Comment by john_maxwell_iv on Disincentives for participating on LW/AF · 2019-05-11T01:48:56.216Z · score: 19 (7 votes) · LW · GW

What if AI safety researchers hired a secretary to take notes on their conversations? If there was anything in the conversation that didn't make sense on reflection, they could say "oh it was probably the secretary's mistake in transcribing the conversation". Heck, the participants could even be anonymized.

Comment by john_maxwell_iv on How To Use Bureaucracies · 2019-05-10T16:31:47.276Z · score: 1 (4 votes) · LW · GW

If it's hard to conduct RCTs in a domain, it's hard to have reliable knowledge about it period. Who's to say whether your anecdotal observations & conclusions beat mine or someone else's? One way is to check whether someone's job is high status enough that their writings on the topic can be considered part of "the literature". But this is a weak heuristic IMO.

Comment by john_maxwell_iv on How To Use Bureaucracies · 2019-05-09T18:53:23.171Z · score: 7 (4 votes) · LW · GW

I don't think people should feel obligated to read all that's been written on a topic before posting their thoughts on that topic to Less Wrong, especially if that writing is not supported by randomized controlled trials (unsure if this is true for the writings you cite).

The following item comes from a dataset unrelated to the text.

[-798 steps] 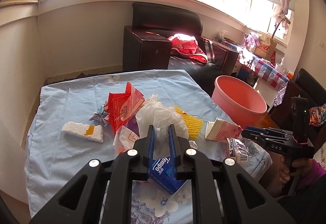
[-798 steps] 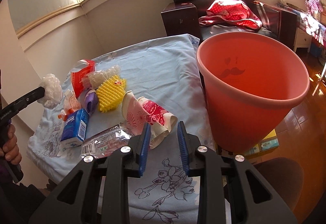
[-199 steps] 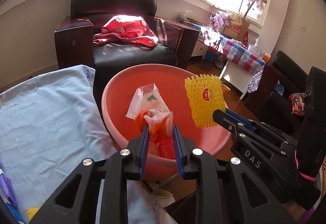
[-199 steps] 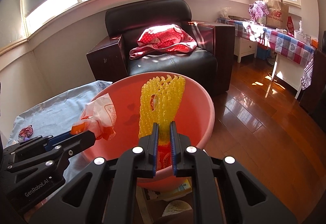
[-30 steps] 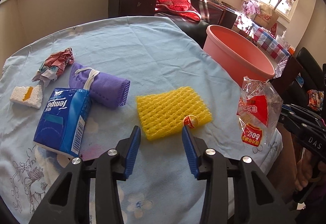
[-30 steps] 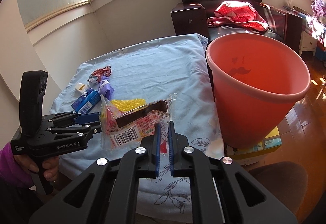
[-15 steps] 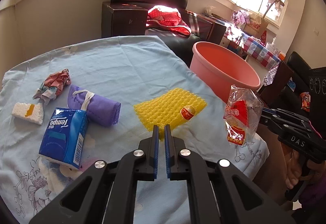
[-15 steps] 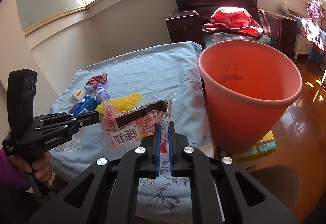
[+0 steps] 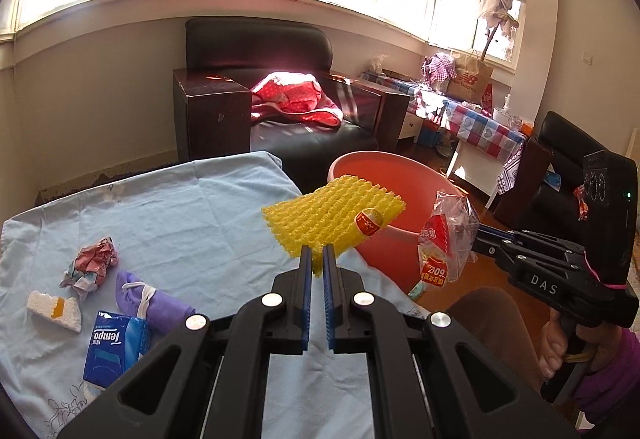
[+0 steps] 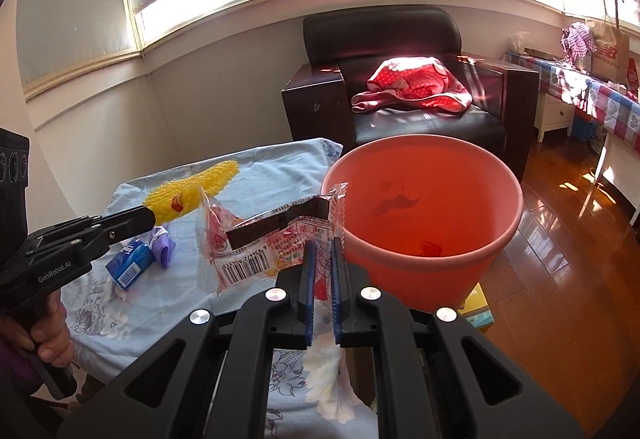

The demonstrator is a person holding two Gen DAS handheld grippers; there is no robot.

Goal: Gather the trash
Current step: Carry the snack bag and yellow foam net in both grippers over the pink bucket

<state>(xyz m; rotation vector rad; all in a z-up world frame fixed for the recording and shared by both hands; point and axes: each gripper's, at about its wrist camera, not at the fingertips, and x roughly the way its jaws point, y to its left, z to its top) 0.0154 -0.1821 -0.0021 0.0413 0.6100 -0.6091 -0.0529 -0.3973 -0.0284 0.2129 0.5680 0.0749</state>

Comment by john_maxwell_iv on Crypto quant trading: Naive Bayes · 2019-05-09T05:32:33.981Z · score: 2 (1 votes) · LW · GW

Is this an instance of the "theory" bullet point then? Because the probability of the statement "trading signal XYZ works on Wednesdays, because [specific reason]" cannot be higher than the probability of the statement "trading signal XYZ works" (the first statement involves a conjunction).

Comment by john_maxwell_iv on Crypto quant trading: Naive Bayes · 2019-05-08T21:12:30.535Z · score: 2 (1 votes) · LW · GW

I'd be interested to learn more about the "components" part.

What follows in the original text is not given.